Lors d’un contrôle a priori, le Conseil constitutionnel a déjà déclaré conforme à la Constitution cette disposition, dans les motifs et le dispositif de sa décision du 17 janvier 2008. Toutefois, la chambre sociale de la Cour de cassation, par un arrêt du 13 juillet 2016, a accepté de renvoyer une question prioritaire de constitutionnalité portant sur ce même article. La Haute juridiction estime en effet que la décision du Conseil constitutionnel n° 2015-715 DC du 5 août 2015 constitue un changement des circonstances de droit qui justifie le réexamen de la disposition législative critiquée.
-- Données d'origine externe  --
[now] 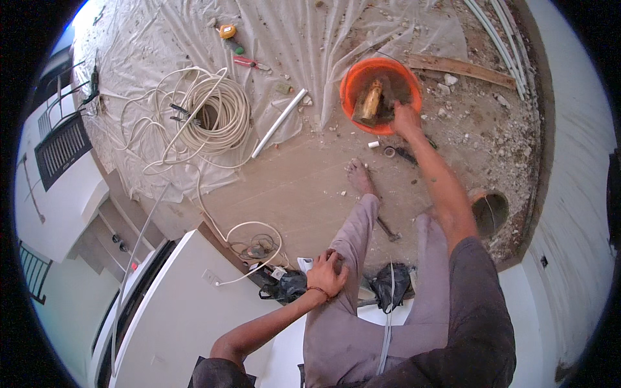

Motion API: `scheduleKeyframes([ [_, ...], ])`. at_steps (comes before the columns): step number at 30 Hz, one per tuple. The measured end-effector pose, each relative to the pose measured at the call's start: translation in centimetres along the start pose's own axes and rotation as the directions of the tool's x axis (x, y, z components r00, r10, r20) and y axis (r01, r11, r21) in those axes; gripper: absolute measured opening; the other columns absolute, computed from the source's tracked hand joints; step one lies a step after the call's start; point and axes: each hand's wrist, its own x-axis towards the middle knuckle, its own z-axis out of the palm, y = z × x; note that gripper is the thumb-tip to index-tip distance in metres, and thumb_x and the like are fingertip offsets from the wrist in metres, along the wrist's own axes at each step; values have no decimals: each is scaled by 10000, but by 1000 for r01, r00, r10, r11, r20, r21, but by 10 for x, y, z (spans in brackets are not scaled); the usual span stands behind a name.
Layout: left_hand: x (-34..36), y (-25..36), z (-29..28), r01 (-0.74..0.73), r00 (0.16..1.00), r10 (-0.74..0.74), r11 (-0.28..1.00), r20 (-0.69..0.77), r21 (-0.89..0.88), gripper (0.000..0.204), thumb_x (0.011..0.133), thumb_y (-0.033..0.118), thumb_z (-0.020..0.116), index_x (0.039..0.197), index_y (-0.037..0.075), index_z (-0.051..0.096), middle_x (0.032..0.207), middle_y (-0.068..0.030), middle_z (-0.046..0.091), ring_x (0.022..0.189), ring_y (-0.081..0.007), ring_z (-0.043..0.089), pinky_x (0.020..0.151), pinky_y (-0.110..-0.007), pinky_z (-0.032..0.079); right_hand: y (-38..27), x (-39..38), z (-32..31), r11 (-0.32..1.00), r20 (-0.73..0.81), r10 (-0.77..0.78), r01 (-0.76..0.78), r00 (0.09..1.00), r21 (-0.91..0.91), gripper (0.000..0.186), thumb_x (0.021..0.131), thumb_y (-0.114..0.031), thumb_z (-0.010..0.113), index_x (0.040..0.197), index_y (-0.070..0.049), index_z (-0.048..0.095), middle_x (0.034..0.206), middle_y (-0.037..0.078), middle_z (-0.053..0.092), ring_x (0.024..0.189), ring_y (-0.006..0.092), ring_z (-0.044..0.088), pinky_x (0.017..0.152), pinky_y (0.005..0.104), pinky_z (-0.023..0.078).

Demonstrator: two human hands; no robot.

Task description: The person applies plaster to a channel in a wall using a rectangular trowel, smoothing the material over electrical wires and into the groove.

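Orange bucket [380, 96] sits on the dusty floor at about 1 o'clock from frame centre, upright, mouth open to the camera. Inside it: a yellow power tool [370, 102] lying among darker items too blurred to name.

Right hand [405, 120] reaches over the bucket's rim at its 5 o'clock edge, fingers curled down into the bucket; whether it has closed on anything inside cannot be told. Arm fully extended from lower right.

Left hand [327, 273] lies palm-down on the person's left knee, fingers spread and relaxed, gripping nothing. A beaded bracelet [317, 291] sits at the wrist.

Bare left foot [359, 177] planted on the floor at 6 o'clock of the bucket, apart from it. Small roll of tape [389, 151] just below the bucket, near the foot.

Further out: white pipe [279, 123] lying diagonally at 9 o'clock of the bucket. Large coil of white cable [213, 113] beyond it, on the plastic sheet [142, 58]. Tape measure [227, 31] at 11 o'clock, far side of the sheet. Wooden plank [460, 66] at 2 o'clock of the bucket. Round hole in the floor [490, 212] at 4 o'clock, beside the right forearm.
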Motion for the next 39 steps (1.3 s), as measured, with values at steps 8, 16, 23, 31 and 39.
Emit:
scheduleKeyframes([
  [8,-12,5,23,-10,1000,10,1000,-17,16,367,807,364,572,1098,140,582,1224,-127,530,1088,-372,529,825,-492,493,12,-16,-1,921,31,86,-91,996,378,392,866,-269,616,1115,18,519,922,204,633,800,333,646,664,439,527],
  [16,-32,24,53,48,999,-50,992,15,117,422,808,364,551,1130,91,557,1245,-163,519,1078,-386,540,841,-502,489,25,-130,-92,318,362,55,-360,930,877,332,913,-312,608,1048,-17,540,744,60,577,564,143,577,485,299,499],
  [23,-44,42,73,142,989,-148,971,17,191,457,815,378,542,1164,83,555,1254,-177,517,1104,-384,534,862,-492,485,-20,-238,-168,517,-384,11,323,923,792,383,883,-173,635,1203,-6,507,919,63,602,693,130,588,610,280,496],
  [31,-46,57,96,122,992,-127,956,1,268,484,842,398,521,1173,47,551,1216,-208,549,1090,-358,565,912,-435,464,39,-211,-145,834,-217,95,41,972,551,654,901,-398,523,1354,39,350,1104,279,588,1046,422,569,859,482,472],
  [39,-76,69,140,-142,987,96,890,126,434,657,854,493,505,1305,17,468,1322,-229,480,1222,-371,464,1029,-432,371,194,-563,-303,770,-798,157,433,582,468,477,757,-111,679,1163,-73,432,1062,180,485,971,373,533,843,429,440],
])
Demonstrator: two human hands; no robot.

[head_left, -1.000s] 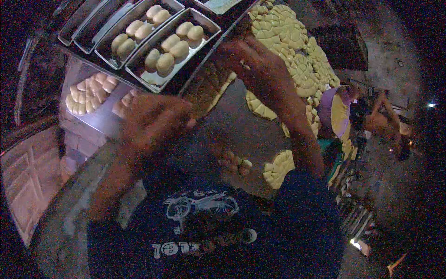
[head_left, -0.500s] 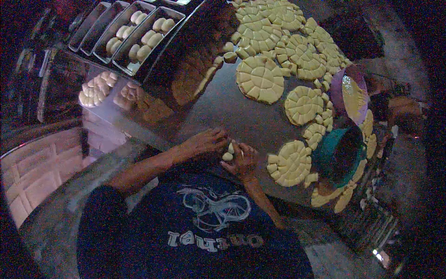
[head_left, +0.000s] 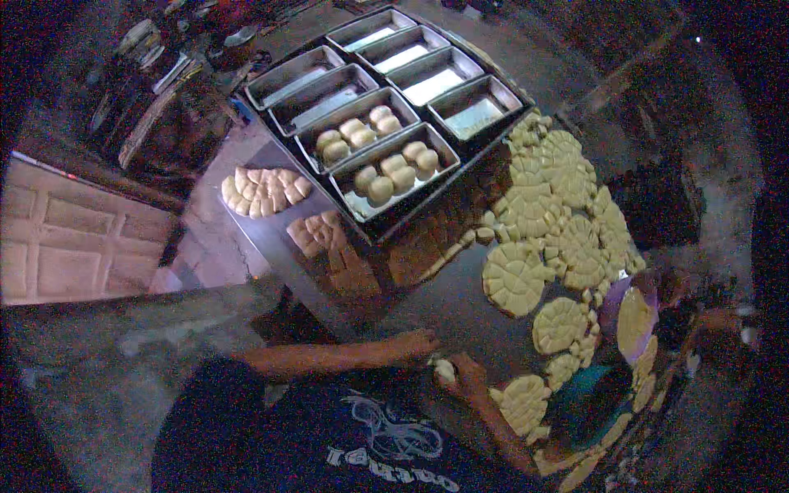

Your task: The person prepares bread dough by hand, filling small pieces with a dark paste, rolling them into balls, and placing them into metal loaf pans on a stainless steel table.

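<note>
Small pale dough pieces (head_left: 445, 370) lie on the dark metal table (head_left: 436, 300) near its front edge, close to my body. My right hand (head_left: 468, 376) is curled round them from the right, thumb side toward me. My left hand (head_left: 417, 342) is just to their left, its fingers drawn together and bent down. Whatever those fingers hold is hidden in the dim, blurred picture. Scored dough rounds (head_left: 515, 279), cut into wedges, lie to the right and beyond my hands, with loose dough pieces among them.
Beyond the hands stands a group of metal loaf pans (head_left: 394, 177); two hold paired dough balls (head_left: 380, 191). A dough pile (head_left: 267, 192) sits at the table's left corner. At right are a teal bowl (head_left: 588, 403), a purple bowl (head_left: 610, 306) and another person's arm (head_left: 713, 323).
My view has swung up and left, so more loaf pans show and the hands sit lower. My right hand now covers more of the dough pieces it was beside.
</note>
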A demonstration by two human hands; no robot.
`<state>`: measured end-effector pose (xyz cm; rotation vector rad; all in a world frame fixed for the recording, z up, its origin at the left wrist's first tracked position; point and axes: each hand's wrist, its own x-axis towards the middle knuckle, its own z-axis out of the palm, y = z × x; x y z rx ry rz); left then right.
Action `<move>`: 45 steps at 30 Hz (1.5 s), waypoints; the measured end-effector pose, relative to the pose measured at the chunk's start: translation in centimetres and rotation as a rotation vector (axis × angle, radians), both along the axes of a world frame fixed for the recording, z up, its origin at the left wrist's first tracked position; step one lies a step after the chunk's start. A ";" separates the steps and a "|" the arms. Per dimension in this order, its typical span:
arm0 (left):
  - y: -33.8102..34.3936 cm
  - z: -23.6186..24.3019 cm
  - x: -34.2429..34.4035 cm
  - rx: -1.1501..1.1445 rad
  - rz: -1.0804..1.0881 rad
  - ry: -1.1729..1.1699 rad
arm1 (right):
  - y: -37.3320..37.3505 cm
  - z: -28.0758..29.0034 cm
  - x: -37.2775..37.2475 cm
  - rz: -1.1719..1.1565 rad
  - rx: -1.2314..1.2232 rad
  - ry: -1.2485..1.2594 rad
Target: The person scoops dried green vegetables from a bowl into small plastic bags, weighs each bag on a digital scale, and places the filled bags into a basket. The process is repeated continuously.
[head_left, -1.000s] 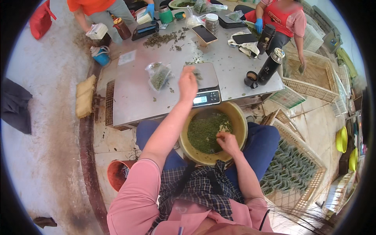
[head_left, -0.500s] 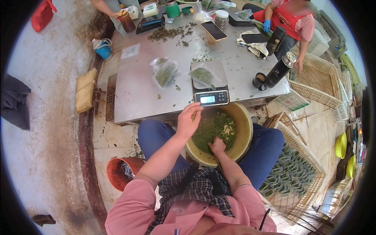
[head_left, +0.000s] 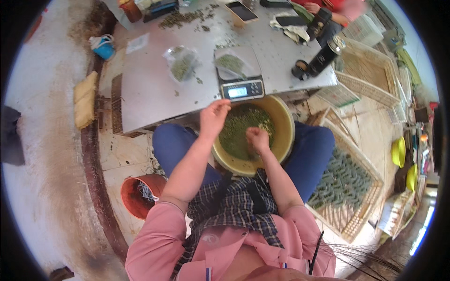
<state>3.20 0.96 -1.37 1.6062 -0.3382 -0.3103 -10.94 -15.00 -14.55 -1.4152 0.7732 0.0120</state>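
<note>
A yellow basin (head_left: pixel 287 140) sits between my knees, with loose green leaf bits (head_left: pixel 234 136) in it. Over them my right hand (head_left: pixel 258 138) is closed on a pinch of leaf bits, the fingertips partly blurred. My left hand (head_left: pixel 214 118) hovers by the basin's left rim, just below the scale, its fingertips pressed together; whatever they hold is too small to make out. At the table edge stands a digital scale (head_left: pixel 242 90) with a lit display. A clear bag of green leaf bits (head_left: pixel 230 64) lies on its plate, and another filled bag (head_left: pixel 182 66) lies to the left.
On the metal table (head_left: pixel 150 93) are a phone (head_left: pixel 242 11), scattered dried leaves (head_left: pixel 183 18) and a black flask (head_left: pixel 324 58) beside its cup (head_left: pixel 300 69). An orange bucket (head_left: pixel 140 196) stands at left, a crate of filled bags (head_left: pixel 342 182) at right. A co-worker (head_left: pixel 335 11) sits across.
My right hand has lifted out of the leaf bits and closed. My left hand stays by the basin rim, its fingers drawn closer together. The whole view has shifted, with the table now higher in it.
</note>
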 end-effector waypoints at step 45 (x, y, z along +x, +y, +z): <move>-5.1 5.1 6.9 0.403 -0.051 -0.998 | -4.3 15.8 14.0 -0.071 -0.830 -0.374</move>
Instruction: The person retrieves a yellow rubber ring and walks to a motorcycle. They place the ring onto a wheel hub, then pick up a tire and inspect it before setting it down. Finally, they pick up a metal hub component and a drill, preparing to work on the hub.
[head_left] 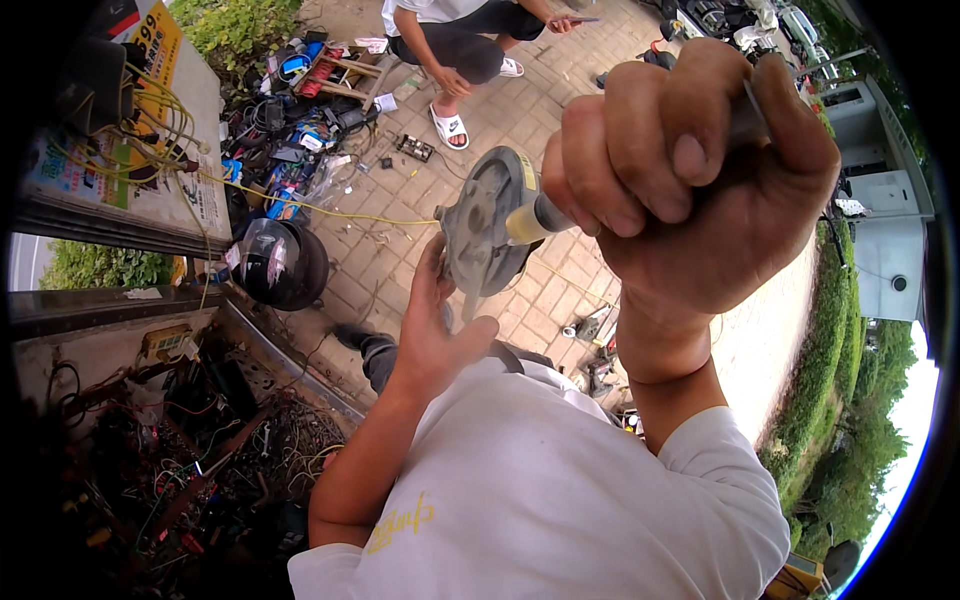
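Note:
My left hand (435, 335) grips the near edge of a grey, dusty round disc-shaped part (478, 225) with raised ribs and a centre hub. Its thumb is on the near side; the other fingers are partly hidden by the disc. Close to the camera, my right hand (700, 180) is closed in a fist round a rod-like tool with a yellowish, translucent end (523, 222). That end overlaps the right part of the disc in view; whether it touches cannot be told. The fist hides most of the tool, so its kind is unclear.
A crouching person (450, 60) in white slides holds a phone (578, 20) on the brick paving. Loose parts (300, 140) are heaped at left, near a dark helmet (280, 262). A yellow cord (310, 207) crosses there. A bin of tangled wires (190, 450) stands lower left.

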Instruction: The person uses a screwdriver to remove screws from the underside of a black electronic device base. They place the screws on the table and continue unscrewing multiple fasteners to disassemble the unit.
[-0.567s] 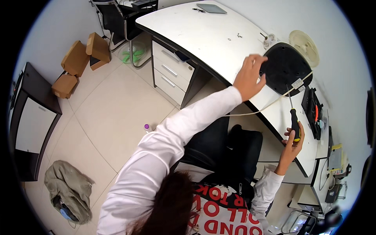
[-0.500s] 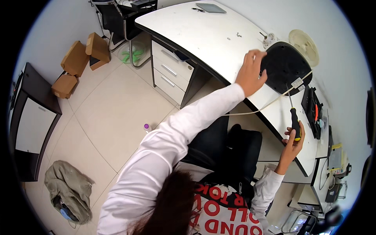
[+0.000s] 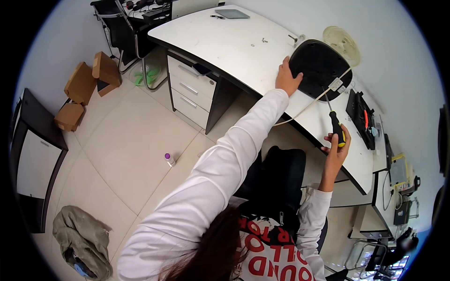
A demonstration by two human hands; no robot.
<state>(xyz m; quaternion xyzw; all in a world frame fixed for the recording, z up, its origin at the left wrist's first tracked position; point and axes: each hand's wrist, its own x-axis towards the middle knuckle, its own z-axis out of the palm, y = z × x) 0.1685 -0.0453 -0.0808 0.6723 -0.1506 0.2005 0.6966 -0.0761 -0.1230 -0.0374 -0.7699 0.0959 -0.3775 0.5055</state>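
Observation:
A dark, rounded fan base (image 3: 315, 65) lies underside up at the right end of the white desk, a pale cord running across its near edge. My left hand (image 3: 287, 79) grips its left edge, thumb on the dark surface. In my right hand (image 3: 338, 143) is a black and yellow screwdriver (image 3: 335, 122), its shaft pointing away from me. The tip meets the base near its front edge; whether it sits in a screw is too small to tell. Behind the base stands a cream fan grille (image 3: 344, 44), with a small motor part (image 3: 300, 40) beside it.
An open black tool case (image 3: 361, 119) with red-handled pliers lies right of the base. Small loose parts (image 3: 264, 40) and a grey flat device (image 3: 233, 14) are on the white desk (image 3: 211, 37). Green fan blades (image 3: 149, 75), cardboard boxes (image 3: 78, 84) and a purple-capped bottle (image 3: 169, 159) are on the floor.
My left hand has come down from above the base onto its left edge. The screwdriver stays in my right hand at the base. The whole view has shifted somewhat.

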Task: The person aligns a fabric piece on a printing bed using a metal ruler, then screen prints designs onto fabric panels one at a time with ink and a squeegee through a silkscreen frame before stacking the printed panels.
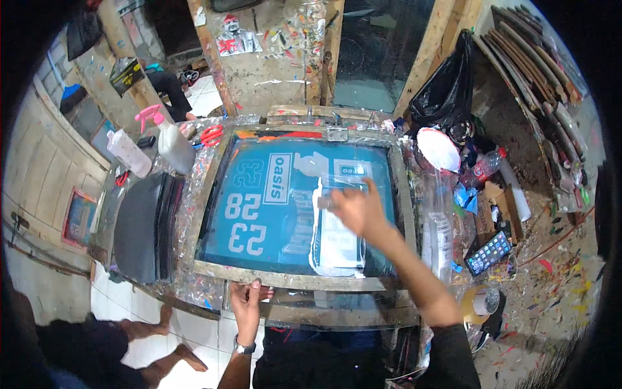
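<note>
A silk-screen frame [304, 282] with a wooden border and teal mesh lies flat in front of me. Pale numerals and lettering show in the mesh. My left hand [247, 299] holds the frame's near edge, thumb on top and fingers beneath. Over the right half of the mesh, my right hand [355, 209] grips a small squeegee [324, 201], blurred by motion. White ink [337, 258] lies in a ragged-edged patch beside and below that hand.
Left of the frame stand dark curved panels [139, 227], a pink-topped spray bottle [173, 144] and red scissors [212, 135]. To the right are a white round container [438, 149], a phone [488, 252] and a roll of tape [486, 301]. Another person's feet [178, 363] show at lower left.
</note>
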Motion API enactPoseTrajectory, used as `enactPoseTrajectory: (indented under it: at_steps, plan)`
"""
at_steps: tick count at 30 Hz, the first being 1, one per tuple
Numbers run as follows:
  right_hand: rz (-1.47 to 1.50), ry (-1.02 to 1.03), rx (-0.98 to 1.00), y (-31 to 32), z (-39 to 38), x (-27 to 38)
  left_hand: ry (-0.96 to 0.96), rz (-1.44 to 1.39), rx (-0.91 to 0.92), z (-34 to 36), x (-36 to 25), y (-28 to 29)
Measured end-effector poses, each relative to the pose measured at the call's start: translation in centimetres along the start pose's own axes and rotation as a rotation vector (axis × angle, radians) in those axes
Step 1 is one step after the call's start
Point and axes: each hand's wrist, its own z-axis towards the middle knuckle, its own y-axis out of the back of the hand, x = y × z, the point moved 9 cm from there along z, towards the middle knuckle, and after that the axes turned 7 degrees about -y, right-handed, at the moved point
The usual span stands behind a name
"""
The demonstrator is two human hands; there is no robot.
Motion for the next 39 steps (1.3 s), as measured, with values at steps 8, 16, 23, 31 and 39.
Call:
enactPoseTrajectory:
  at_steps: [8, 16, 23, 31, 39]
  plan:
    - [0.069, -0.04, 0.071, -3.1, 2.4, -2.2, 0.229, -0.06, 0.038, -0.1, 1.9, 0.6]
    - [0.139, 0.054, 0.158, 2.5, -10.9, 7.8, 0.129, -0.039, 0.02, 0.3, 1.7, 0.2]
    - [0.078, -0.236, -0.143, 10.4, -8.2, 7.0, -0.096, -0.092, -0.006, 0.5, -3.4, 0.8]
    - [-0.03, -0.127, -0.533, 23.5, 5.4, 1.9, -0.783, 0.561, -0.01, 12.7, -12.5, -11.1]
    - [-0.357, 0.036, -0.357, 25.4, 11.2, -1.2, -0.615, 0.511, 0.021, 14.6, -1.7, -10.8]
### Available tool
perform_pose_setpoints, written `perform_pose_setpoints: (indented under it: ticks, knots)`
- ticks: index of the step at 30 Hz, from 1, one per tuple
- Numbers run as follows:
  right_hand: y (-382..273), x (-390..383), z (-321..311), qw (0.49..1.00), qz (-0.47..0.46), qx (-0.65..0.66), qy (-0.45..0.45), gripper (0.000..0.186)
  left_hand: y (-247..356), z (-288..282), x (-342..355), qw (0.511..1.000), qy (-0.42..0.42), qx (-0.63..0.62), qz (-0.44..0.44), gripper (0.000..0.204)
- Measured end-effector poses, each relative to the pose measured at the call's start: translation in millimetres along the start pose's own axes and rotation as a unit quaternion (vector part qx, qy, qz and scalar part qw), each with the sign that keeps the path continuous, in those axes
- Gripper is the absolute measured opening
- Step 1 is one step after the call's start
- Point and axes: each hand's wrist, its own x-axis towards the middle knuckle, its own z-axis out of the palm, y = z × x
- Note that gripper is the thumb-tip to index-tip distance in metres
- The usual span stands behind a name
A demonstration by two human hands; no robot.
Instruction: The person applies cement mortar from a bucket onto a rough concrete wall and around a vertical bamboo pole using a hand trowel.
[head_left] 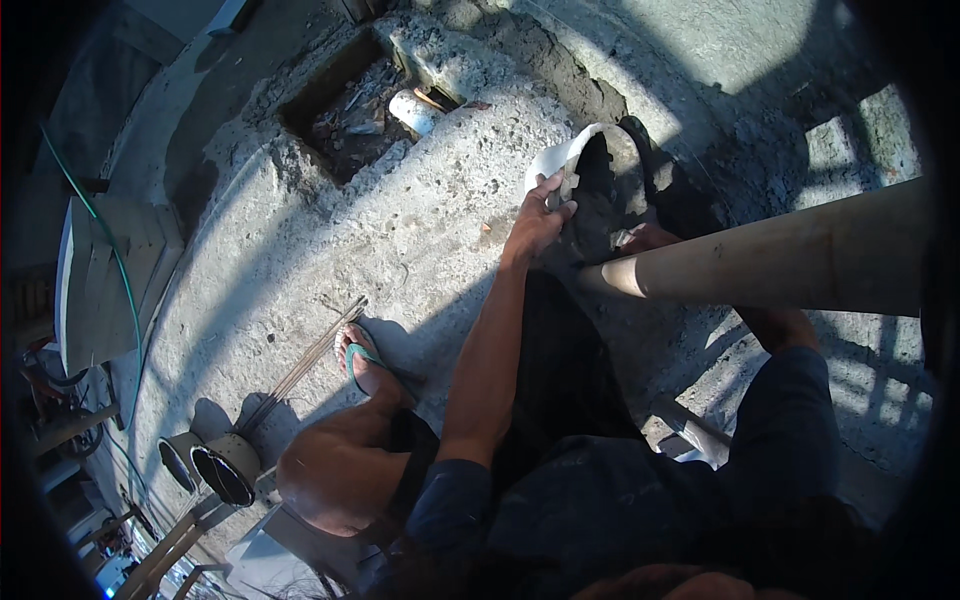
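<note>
On the floor (400, 240), my left hand (541, 215) holds a tipped bucket (622, 172); can't tell what my right hand (650, 238) holds. Muck (588, 225) seems left inside.

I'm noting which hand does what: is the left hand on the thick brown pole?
No, the left hand is on the rim of the white bucket, to the left of the thick brown pole.

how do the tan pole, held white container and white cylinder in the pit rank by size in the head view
1. Tan pole, though nearness to the camera may enlarge it
2. White container
3. White cylinder
</note>
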Motion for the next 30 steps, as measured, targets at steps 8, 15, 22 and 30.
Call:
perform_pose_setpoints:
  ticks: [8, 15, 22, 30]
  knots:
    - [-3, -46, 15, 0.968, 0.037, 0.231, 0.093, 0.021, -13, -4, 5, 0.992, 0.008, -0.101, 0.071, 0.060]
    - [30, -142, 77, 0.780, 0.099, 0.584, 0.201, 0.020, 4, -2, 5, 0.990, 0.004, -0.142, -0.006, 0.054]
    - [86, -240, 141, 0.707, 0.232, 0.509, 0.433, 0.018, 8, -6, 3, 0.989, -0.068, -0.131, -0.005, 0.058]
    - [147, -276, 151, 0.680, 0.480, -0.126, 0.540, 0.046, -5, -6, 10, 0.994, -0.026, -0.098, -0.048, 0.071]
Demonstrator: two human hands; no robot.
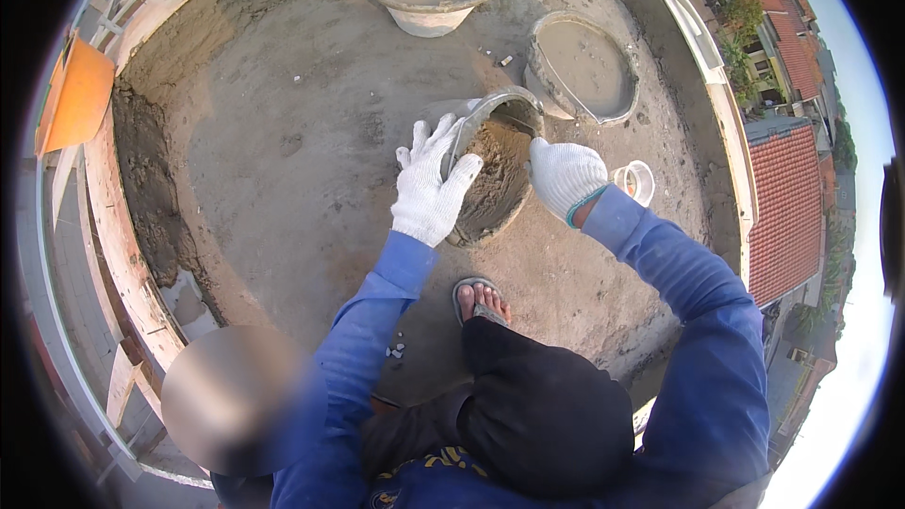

I - Sur le risque d’une QPC mal rédigée

A titre liminaire, la QPC apparait mal rédigée. La question dont est saisi le Conseil constitutionnel aurait dû à notre sens viser l’article L. 1235-5 du même code qui exclut le seuil d’indemnisation minimale pour les salariés de moins de deux ans d’ancienneté et dont le licenciement est opéré dans une entreprise employant habituellement moins de onze salariés. En effet, l’article L. 1235-3, alinéa 2, du Code du travail qui fait l’objet de la QPC ne créé pas à lui seul de différence de traitement. C’est plutôt sa combinaison avec l’article L. 1235-5 du même code qui génère l’exclusion d’une catégorie de salariés du bénéfice de l’indemnisation minimale. C’est en conséquence davantage cette dernière disposition législative combinée avec la première qu’il eût fallu déférer au Conseil.

II - Le changement de circonstances de droit

Sur le fond, quel est ce changement de circonstances de droit qui justifie un nouvel examen de constitutionnalité ?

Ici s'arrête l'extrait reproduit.